Task description →
Once a line is found to contain "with", copy it out of the listing.

Data segment →
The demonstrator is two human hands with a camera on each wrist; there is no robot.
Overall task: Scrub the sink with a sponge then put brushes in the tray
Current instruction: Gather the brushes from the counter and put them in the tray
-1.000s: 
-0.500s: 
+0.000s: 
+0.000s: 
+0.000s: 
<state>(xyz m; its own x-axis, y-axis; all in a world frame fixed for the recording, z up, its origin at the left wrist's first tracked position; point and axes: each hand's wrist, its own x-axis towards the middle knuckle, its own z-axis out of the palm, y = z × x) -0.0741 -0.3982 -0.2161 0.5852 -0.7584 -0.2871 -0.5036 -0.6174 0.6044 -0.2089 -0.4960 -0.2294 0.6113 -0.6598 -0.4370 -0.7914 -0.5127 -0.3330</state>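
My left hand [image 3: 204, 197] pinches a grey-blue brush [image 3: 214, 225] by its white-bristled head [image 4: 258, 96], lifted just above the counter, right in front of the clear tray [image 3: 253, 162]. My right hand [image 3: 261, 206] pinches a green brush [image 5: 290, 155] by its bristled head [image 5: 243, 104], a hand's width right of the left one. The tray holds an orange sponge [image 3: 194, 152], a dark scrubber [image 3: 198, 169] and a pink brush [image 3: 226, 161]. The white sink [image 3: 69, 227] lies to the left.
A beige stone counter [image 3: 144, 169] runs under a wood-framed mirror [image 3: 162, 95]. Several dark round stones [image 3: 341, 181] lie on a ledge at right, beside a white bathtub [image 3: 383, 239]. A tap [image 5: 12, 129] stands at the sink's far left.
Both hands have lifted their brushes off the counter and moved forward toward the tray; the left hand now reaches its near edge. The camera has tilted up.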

Answer box →
The demonstrator is two human hands with a camera on each wrist; there is no robot.
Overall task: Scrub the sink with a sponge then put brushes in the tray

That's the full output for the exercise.